Accordingly, it seemed desirable to develop a pest control system that would be capable of combining ingredients such as water, oil, and chemicals that tend to be immiscible, but combining them in such a way that their properties are unaltered as a result of the combining process, and that also would reduce dispersal and excess use of ingredients during a discharge or application of the ingredients on an animal.
However, a variety of problems presented obstacles to design and development of such a system.
Heating the chemicals and/or oil prior to use proved unsuccessful in overcoming the problems caused by misting.
Trying to force high viscosity oils through a sprayer system proved ineffective.
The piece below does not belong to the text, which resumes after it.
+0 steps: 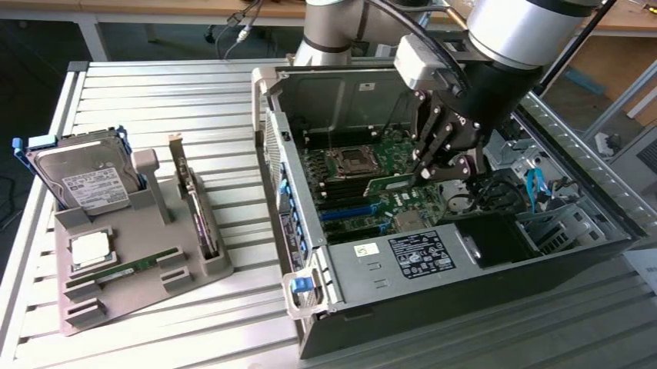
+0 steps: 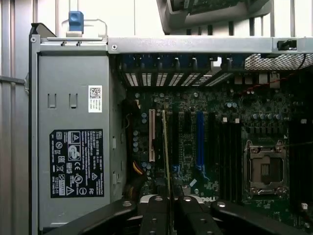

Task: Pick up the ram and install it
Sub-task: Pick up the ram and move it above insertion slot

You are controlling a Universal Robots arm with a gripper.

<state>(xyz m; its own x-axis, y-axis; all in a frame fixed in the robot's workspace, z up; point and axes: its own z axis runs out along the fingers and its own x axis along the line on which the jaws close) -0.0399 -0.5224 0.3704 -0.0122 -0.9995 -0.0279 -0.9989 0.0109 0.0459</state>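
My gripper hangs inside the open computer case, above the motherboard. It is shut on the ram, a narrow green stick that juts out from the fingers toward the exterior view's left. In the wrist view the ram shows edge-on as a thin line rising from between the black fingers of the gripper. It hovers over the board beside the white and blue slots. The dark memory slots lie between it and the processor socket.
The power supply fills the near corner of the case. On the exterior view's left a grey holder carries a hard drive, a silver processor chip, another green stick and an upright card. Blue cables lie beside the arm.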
High internal pressures within tubing, hoses and pumps associated with a spraying system averaged 80-350 pounds per square inch (“psi”), creating premature wear and fatigue in sprayer components.
Other problems arose due to the physical and chemical properties of the ingredients themselves. For example, the thicker the oil, the faster it separates. Adding chemical emulsifiers to the combined water and oil proved ineffective due to the large volumes of water used on dairy cattle: large amounts of water remove oil and chemicals from an animal. Chemical emulsifying agents are affected by atmospheric moisture which may be drawn into, and dilute, the chemicals, and result in oxidization.
Other problems also became apparent. Injecting oil and water together at the tip of a nozzle on a sprayer is ineffective because injection rates vary significantly. A thick oil will alter injection pressure from 8,000 psi to approximately 100 psi during a temperature range variation from 40 to 110 degrees Fahrenheit, making installation and operation of pumps and associated equipment not only expensive, but also complicated and dangerous to perform maintenance on.
Injecting oil into lines containing water without agitating and recirculating the ingredients also proved ineffective. Oil separates and floats to higher levels of mixed ingredients. As a consequence, during spraying the oil coagulates, causing uneven discharges from the sprayer on the animal.
As discussed in the Prior Patents, many other techniques for controlling pests on cattle have proven only marginal in achieving control of flies for long periods of time, including fogging; feeding cows oral larvicide; applying residual pesticides on the underside of shaders; larvicide spraying; back rubbers; and ear tags or other apparatus attachable to parts of an animal's body containing a liquid chemical or pesticide dispensable on an animal.
Accordingly, it would be of considerable advantage to provide a new and useful apparatus, method and system for micro layering pest control applications of combined ingredients on an animal capable of achieving effective pest control using generally immiscible ingredients whose properties would not change during the process of combining the ingredients, and resulting in reduced dispersal and reduced use of comparatively expensive ingredients during application of the ingredients on an animal's body.